As we have mentioned, what Sony plans with service is to offer its users an immersive experience. In other words, they want to offer consumers a totally different, innovative, and contextual new experience, beyond the conventional stereo sound. This way, the main point is to make users feel like they are part of the context and the environment created by the music, that they themselves are a character.
Sony’s new product works with object-based spatial audio technology so that the user can enjoy the best possible music experience. This type of technology allows instruments, voices, or even sound effects to work individually and distribute on a specific channel. In this way, distances and angles are played with in order to create the sensation of immersion and achieve a totally enveloping effect.
As mentioned, in addition to Amazon Music HD, users who use platforms such as Tidal and Deezer will be able to enjoy 360 Reality Audio. In both cases, it will be necessary to have a paid subscription to be able to listen to the music tracks available in this new immersive format. In addition, work is underway to launch Nugs, a service that will allow users to record live concerts to listen to them and enjoy them later in this format. We are in luck because, initially, the 360 Reality Audio sound system is designed so that all users with any type of headphones and of any brand can enjoy this type of experience. In addition, if you have conventional speakers such as the SRS-RA5000 and SRS-RA3000 you are also in luck because they are certified for this type of audio.

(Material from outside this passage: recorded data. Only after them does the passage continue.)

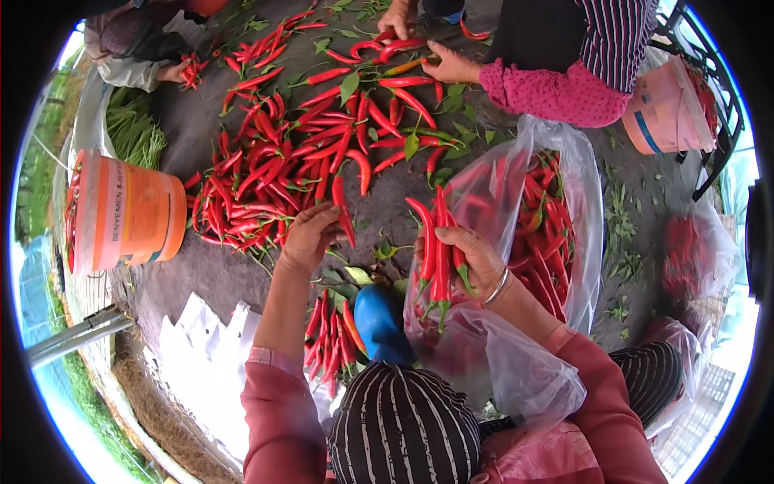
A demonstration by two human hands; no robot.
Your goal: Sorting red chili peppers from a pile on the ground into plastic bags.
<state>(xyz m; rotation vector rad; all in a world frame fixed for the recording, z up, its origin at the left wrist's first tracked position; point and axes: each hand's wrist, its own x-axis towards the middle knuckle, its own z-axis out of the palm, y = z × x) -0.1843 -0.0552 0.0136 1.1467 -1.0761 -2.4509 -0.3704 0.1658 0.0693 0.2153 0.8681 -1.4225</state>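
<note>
My left hand pinches one red chili pepper at the near edge of a big pile of red chili peppers on the dark ground sheet. In my right hand are several long red peppers, tips pointing away and green stems towards me. That hand is over the near left part of a clear plastic bag, which holds many red peppers. Below my left hand, a small bunch of red peppers lies beside a blue boot.
An orange bucket stands left, a pink bucket at the upper right. Across the pile, a co-worker's hands handle peppers; another co-worker's hand holds some at upper left. Filled plastic bags sit at right. Green beans lie behind the orange bucket.
</note>
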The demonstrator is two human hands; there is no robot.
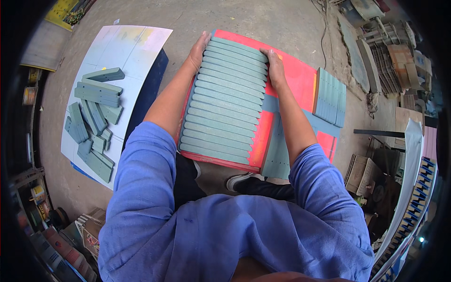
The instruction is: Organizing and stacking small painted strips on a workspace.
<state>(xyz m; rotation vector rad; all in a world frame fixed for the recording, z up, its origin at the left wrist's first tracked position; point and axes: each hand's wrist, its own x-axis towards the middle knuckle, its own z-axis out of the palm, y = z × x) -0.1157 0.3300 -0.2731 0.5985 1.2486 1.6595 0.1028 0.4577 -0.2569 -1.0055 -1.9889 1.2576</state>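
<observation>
A long row of grey-green painted slats (223,102), rounded at their ends, lies side by side on a red and blue-grey board (296,77). My left hand (200,51) rests against the left ends of the slats near the far edge. At their right ends, also near the far edge, my right hand (275,67) touches the row with its fingertips. Neither hand lifts a slat. Drilled green slats (278,148) lie beside my right forearm, and another drilled group (330,97) sits at the board's right edge.
On the left, a white panel (119,53) over a blue base holds a loose pile of green pieces (97,95). Crates and cartons (401,63) stand along the right side, with a cable (324,42) on the concrete floor. Shelves and plastic baskets (90,225) are at lower left.
</observation>
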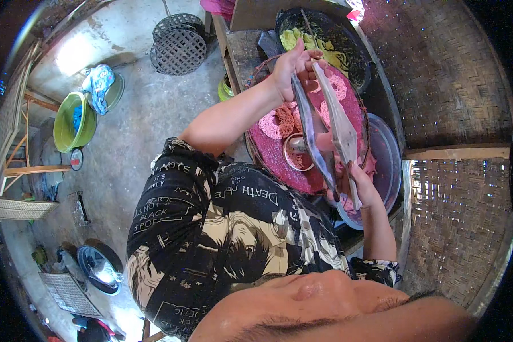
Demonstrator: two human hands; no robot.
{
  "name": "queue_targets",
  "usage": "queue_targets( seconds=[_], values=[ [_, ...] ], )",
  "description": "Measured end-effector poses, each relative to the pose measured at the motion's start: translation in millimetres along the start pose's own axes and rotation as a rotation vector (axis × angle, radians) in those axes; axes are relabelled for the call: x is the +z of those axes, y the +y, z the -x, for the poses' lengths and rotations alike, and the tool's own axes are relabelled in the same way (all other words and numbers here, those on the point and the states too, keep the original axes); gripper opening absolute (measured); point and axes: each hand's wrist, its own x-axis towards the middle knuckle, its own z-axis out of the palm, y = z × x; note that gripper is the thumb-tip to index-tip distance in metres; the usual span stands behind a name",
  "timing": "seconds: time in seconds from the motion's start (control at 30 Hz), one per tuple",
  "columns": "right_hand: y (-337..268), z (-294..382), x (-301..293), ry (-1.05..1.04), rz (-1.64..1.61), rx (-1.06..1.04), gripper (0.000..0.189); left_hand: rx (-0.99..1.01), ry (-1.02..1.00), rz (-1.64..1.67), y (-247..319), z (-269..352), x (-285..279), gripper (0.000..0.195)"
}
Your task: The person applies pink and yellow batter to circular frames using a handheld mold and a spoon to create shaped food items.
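A two-bar wooden hand press (344,124) spans both my hands, tilted over a round tray (316,181) with a pink speckled surface. My left hand (297,66) grips its far ends, and my right hand (361,186) its near ends. The lower bar (310,124) is dark with a pale edge; the upper one is whitish. A pink plunger (324,141) shows between them. Below the lower bar sits a ring mould (285,156) with reddish strands inside, partly hidden. Several lacy pink and reddish strand rounds (270,124) lie on the tray.
Beyond the tray, a black basin (355,64) holds yellow-green dough (293,38) with a stick standing in it. A translucent plastic basin (391,158) with pink dough lies right of the tray. A woven wall (457,72) bounds the right; green tubs (64,132) stand on the floor (145,107) at left.
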Motion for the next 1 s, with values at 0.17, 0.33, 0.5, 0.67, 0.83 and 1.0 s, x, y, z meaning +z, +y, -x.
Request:
queue_targets(
  seconds=[0.17, 0.33, 0.5, 0.67, 0.83, 1.0],
  values=[
    [-12, 2, -5, 0.136, 0.292, -0.086, 0.056, 0.028, 0.008, -0.009, -4, -15, 3, 0.05],
    [-15, 18, -2, 0.259, 0.316, -0.137, 0.049, 0.025, 0.063, 0.049, -27, -14, 1, 0.042],
    [-5, 30, 1, 0.202, 0.216, -0.029, 0.048, -0.005, 0.14, 0.081, -39, 3, 4, 0.04],
    [6, 20, 18, 0.15, 0.156, -0.052, 0.049, 0.008, 0.284, -0.009, -23, 21, 15, 0.046],
    [1, -1, 29, 0.138, 0.154, -0.214, 0.052, 0.017, 0.199, -0.101, 14, 10, 13, 0.056],
    [-19, -10, 23, 0.255, 0.14, -0.43, 0.054, -0.015, -0.079, -0.551, 26, 12, -1, 0.06]
  ],
)
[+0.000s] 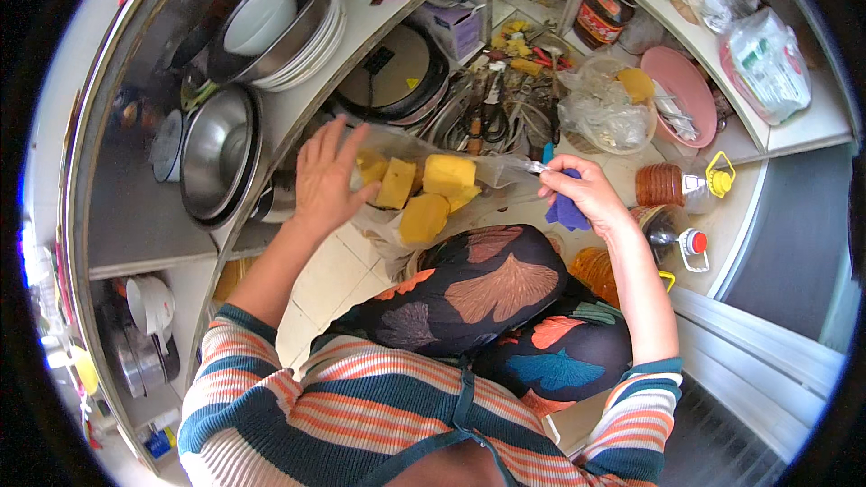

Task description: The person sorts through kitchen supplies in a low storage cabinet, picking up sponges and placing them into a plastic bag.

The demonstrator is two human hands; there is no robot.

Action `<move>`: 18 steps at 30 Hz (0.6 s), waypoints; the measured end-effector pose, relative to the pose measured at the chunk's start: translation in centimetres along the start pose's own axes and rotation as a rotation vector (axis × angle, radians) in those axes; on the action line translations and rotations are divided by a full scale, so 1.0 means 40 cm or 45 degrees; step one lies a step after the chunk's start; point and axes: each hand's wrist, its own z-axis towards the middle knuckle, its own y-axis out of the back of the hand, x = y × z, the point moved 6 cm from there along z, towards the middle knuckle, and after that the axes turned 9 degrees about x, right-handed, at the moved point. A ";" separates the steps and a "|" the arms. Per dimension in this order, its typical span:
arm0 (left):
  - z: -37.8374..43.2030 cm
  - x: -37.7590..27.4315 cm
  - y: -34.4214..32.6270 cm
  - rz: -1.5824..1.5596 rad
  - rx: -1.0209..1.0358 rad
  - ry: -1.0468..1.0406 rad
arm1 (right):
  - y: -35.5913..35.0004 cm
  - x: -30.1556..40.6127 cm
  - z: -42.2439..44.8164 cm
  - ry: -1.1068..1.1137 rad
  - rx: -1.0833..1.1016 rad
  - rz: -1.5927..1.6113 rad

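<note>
A clear plastic bag (500,172) holding several yellow blocks, perhaps sponges (449,174), hangs in front of my knees. My right hand (575,189) pinches the gathered end of the bag between thumb and fingers, and a purple cloth (570,206) is tucked in the same hand. My left hand (331,176) is spread at the bag's left side, palm down, its thumb near the yellow blocks; whether it touches the plastic is hard to tell. Beyond the bag, metal utensils and cords (490,105) lie in a pile on the cabinet floor.
Shelves at the left hold steel bowls (220,152), stacked white plates (311,54) and a round electric pan (392,71). A pink basin (678,96) and a bowl with plastic bags (607,105) stand at the back right. Oil bottles (659,184) stand close to my right forearm.
</note>
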 end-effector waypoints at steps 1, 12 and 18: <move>-0.019 0.036 -0.024 -0.035 0.058 0.143 | -0.001 0.006 -0.003 -0.003 -0.006 -0.004; -0.153 0.195 -0.060 -2.409 -0.121 0.699 | -0.066 0.089 0.049 0.033 0.026 -0.124; -0.190 0.164 0.102 -2.441 -0.264 0.397 | -0.068 0.120 0.048 0.173 -0.026 0.002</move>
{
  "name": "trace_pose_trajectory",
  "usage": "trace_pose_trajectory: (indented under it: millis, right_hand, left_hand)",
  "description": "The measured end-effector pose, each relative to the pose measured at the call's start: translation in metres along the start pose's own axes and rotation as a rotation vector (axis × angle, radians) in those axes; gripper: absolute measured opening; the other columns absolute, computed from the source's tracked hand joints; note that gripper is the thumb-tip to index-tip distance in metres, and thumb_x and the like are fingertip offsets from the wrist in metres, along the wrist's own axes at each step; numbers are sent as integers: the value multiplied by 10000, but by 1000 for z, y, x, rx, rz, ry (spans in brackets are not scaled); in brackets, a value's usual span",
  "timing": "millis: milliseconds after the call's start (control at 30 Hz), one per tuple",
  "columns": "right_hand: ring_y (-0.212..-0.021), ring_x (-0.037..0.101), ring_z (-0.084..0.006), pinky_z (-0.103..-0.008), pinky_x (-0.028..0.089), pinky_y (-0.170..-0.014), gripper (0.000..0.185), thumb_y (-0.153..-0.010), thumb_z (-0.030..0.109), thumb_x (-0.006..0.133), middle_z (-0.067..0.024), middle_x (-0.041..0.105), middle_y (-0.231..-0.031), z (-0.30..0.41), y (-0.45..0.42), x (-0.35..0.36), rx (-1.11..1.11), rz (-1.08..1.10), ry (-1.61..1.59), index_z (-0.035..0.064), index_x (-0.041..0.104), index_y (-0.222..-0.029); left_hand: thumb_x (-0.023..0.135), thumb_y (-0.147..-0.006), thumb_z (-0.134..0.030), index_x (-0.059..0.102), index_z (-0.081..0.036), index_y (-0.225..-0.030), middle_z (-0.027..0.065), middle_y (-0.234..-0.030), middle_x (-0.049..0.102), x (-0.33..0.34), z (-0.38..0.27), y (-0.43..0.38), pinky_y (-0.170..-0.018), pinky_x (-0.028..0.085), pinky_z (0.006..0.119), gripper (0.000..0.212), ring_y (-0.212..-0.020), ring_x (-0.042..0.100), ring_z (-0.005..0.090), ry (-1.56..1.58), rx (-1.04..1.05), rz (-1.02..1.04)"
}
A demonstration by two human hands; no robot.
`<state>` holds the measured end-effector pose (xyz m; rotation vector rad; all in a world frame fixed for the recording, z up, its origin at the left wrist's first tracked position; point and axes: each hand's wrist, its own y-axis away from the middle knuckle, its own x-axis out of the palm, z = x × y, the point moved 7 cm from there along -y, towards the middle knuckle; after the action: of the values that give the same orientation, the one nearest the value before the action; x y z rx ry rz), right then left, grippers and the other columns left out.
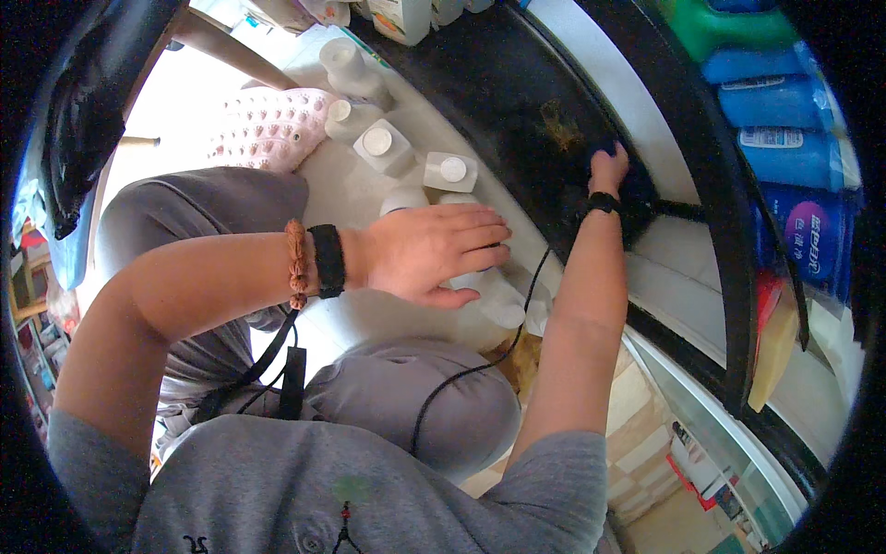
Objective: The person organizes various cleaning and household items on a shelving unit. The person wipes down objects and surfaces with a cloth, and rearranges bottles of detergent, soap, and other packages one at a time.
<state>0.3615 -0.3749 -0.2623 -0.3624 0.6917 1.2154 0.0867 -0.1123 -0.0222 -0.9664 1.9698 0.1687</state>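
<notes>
Palm down, my left hand (443, 253) lies over white plastic bottles on the floor, its fingers extended and slightly apart. It covers part of a lying white bottle (500, 301); whether the palm touches that bottle is hidden. My right hand (609, 170) reaches low over the dark bottom shelf board (477, 76), near its inner edge. Its fingers are partly hidden, and I cannot make out anything in them. Beyond my left hand stand a square white bottle with a round cap (450, 172), another square bottle (383, 147) and further white bottles (353, 69).
Bottles with labels (401, 17) stand at the shelf's far end. Blue bottles and packs (775, 145) fill the upper shelf at right. A pink patterned bag-like item (273, 128) sits beside my knee. A black cable (477, 367) runs past my right arm. A brownish patch (562, 124) marks the board.
</notes>
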Motion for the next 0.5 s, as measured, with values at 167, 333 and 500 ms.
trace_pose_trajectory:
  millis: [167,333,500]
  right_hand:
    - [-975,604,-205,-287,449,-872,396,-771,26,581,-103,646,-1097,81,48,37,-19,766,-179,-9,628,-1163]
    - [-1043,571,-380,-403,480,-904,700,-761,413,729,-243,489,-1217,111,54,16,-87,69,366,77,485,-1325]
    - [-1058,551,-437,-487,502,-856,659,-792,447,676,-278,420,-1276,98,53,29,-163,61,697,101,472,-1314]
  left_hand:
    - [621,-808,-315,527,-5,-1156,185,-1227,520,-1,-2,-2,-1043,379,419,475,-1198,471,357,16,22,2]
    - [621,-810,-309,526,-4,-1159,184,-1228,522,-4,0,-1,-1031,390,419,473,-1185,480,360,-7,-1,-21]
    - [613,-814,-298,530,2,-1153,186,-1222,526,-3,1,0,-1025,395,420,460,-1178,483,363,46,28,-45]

In order to promote the product, Sony Music Entertainment collaborated on January 11 with the artist Zara Larsson for her to do a live demonstration recorded with the 360 Reality Audio system. Through this performance, they wanted to present what a surround sound video would be like, and above all, they wanted to demonstrate how this Sony technology based on spatial sound could be used to create a solution for all those music lovers who currently, as a result of the pandemic produced by Covid-19, cannot enjoy great live performances as they did before.